Action item:
Report, in full, each line of the material below in which the string "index" occurs.

---+---

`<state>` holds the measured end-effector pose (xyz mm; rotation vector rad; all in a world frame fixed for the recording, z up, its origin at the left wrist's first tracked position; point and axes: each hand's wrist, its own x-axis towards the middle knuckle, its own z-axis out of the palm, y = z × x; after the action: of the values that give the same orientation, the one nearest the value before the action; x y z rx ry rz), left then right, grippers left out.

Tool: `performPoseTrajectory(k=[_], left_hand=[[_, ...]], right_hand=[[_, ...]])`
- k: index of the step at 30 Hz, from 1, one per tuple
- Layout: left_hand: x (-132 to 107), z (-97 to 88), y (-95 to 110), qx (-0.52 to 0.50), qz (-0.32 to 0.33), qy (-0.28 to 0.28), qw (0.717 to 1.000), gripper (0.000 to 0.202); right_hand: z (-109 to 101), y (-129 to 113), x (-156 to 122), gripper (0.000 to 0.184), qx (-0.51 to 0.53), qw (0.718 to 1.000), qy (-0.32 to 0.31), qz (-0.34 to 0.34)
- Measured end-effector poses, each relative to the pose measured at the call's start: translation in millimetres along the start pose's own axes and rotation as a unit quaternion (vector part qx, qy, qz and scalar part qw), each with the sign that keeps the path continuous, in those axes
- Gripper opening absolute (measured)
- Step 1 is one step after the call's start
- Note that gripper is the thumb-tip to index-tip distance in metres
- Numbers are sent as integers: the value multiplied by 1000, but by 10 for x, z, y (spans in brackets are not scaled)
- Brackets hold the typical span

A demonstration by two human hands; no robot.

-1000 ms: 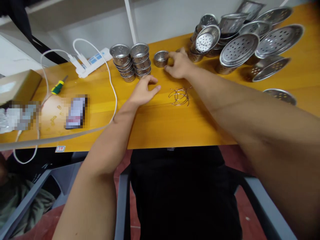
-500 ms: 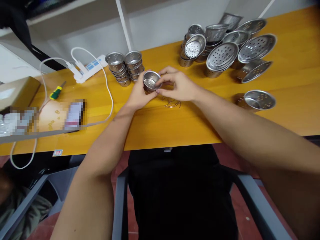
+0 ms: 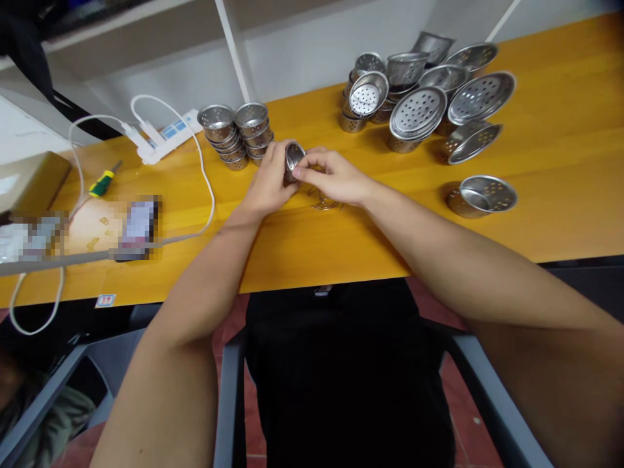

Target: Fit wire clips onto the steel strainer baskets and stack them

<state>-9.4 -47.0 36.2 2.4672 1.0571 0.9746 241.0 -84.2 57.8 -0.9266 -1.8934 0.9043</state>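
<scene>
A small perforated metal strainer cup (image 3: 293, 158) is tilted in my left hand (image 3: 270, 179), whose fingers wrap its outer side. My right hand (image 3: 338, 174) meets it from the right, with thumb and fingertips pinched together at the rim. Whatever the pinch holds is too small to make out. Several thin bent wires (image 3: 325, 203) lie on the table just below my right hand. Close behind my left hand stand two stacks of similar cups, a left stack (image 3: 218, 123) and a right stack (image 3: 252, 120).
Larger strainer cups (image 3: 418, 114) crowd the table's back right, some tipped over. A single cup (image 3: 480, 197) stands nearer the front. To the left are a power strip (image 3: 168, 138) with a white cable, a screwdriver (image 3: 103, 183), a phone (image 3: 139, 224) and a cardboard box (image 3: 36, 185).
The cup in my left hand has turned from facing upward to tilting toward my right hand. My right fingertips have come from inside the cup to its rim. The whole view has shifted slightly.
</scene>
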Motion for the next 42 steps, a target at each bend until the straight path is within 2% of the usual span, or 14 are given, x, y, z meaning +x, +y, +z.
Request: performPoseTrajectory(k=[4, 7, 10, 15, 27, 42], left_hand=[[-3, -10, 99, -4, -29, -16, 999, 80], [17, -15, 175, -6, -32, -24, 999, 79], [36, -33, 239, -11, -34, -21, 999, 78], [23, -97, 333, -24, -38, -23, 999, 81], [-20, 66, 338, -45, -52, -24, 997, 89], [-73, 84, 449, -77, -65, -24, 995, 85]], right_hand=[[1, 115, 26, 88, -25, 998, 61, 2], [-23, 168, 49, 95, -51, 995, 88, 6], [-62, 115, 35, 92, -62, 995, 83, 7], [-82, -44, -47, 76, -27, 997, 66, 7], [-137, -114, -69, 75, 20, 998, 49, 24], [-160, -57, -70, 86, 81, 996, 20, 44]])
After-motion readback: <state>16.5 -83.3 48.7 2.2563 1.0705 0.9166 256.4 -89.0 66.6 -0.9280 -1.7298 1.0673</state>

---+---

Result of the task:
- k: index of the step at 30 Hz, from 1, one per tuple
- Note that gripper is the thumb-tip to index-tip distance in metres

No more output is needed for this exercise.